Sunday, 7 August 2011

Mindset-The New Psychology of Success, Carol Dweck

Mindset by Carol Dweck is probably one of the best book I have read this year. It relies on practical examples to support a very simple theory. The theory in itself is quite straightforward as it looks at two approaches or possible mindsets which can define personal and professional philosophy.

The growth mindset is all about reflection and self-improvement whereas the fixed mindset is about proving that you are smart. This is underpinned by strong belief sytems about what being smart is really all about. The book provides many examples of both mindsets, how they can affect different areas of our lives and how the mindsets can be altered.

There is a chapter of particular interest to parents, teachers and coaches. It is both enlightening and terrifying as it stresses how our every word and action send messages to children. “It can be a fixed-mindset message that says: You have permanent traits and I am judging them. Or it can be a growth-mindset message that says: You are a developing person and I am interested in your development”

This different way to look at our actions also leads us to reflect on the way we give feedback to children as parents or teachers and on the way we praise them. A brilliant example is as follows “You learnt that so quickly! You’re so smart… You got an A without even studying ”. Depending on the child’s mindset this can be translated as : “If I don’t learn something quickly, I’m not smart….I’d better quit studying or they won’t think I’m brilliant.”

One of the strong messages is that praising for intelligence or talent rather than effort can switch children off difficult challenges. It can also make children lose their self-confidence as soon as anything is challenging or does not go the way they anticipated. However, I thought the examples of feedback felt slightly awkward e.g. “That homework was so long and involved. I really admire the way you concentrated and finished it” and it really made me think of strategies to provide effective growth feedback.

• Describe the effort and the process involved: strategies, effort or choices “you took on a challenging project” “you did research, you designed…, you wrote about” “you are going to learn so much from it”

• Give the idea that effort makes learning worthwhile: “Skills and achievement come through commitment and effort”

• Present tasks that are too easy as “a bit of a waste of time” and extension work as a way to provide real learning opportunities.

• Discuss how resilient and reflective learners get more out of their learning.

• Be tolerant of mistakes and do not aim to motivate children by sharing judgements about them “give them the respect and the coaching they need to develop”

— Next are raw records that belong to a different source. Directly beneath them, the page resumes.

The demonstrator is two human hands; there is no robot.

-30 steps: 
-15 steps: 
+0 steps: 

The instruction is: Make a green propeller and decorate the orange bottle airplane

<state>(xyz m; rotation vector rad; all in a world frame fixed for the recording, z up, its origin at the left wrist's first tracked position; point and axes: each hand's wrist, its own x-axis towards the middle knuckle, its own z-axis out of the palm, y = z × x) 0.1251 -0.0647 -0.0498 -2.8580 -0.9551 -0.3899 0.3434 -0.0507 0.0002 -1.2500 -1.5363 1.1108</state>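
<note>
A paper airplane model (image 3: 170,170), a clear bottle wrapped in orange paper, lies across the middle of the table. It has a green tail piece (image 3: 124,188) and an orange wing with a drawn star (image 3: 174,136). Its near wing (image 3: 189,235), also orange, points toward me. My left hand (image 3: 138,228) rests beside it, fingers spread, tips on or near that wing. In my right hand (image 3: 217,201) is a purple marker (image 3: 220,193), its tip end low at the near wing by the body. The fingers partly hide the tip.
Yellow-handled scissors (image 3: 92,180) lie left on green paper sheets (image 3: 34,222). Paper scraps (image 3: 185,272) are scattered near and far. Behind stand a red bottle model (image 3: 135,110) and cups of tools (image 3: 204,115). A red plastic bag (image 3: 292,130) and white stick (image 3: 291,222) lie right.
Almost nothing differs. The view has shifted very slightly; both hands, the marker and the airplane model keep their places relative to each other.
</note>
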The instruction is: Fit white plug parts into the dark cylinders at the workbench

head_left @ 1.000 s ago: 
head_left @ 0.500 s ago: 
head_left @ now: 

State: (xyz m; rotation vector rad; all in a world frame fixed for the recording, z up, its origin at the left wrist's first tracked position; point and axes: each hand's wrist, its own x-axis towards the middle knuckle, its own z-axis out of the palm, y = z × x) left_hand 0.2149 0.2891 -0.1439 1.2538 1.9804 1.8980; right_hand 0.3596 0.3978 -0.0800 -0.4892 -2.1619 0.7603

• Provide constructive feedback focusing on specific aspect of the work that can be corrected

• Present topics in “growth framework”

• Be reflective and consider how you praise-working the “process praise” into our interactions is often NOT a natural reaction

I will be looking at our reward policy to ensure this is built into our practice as reading “Mindset” has made me realise how traditional praising sytems can really have the opposite effect to what is intended…


Steve Smith said...

Interestig. Fits well with what some assessment gurus are saying these days. Judge the work, not the person.

Isabelle Jones said...

Thank you for the comment, Steve. What I also find interesting is how it questions our reward system and the way we praise children for their work and effort.We really need to stop and think about the language we use for praising and all the messages it conveys...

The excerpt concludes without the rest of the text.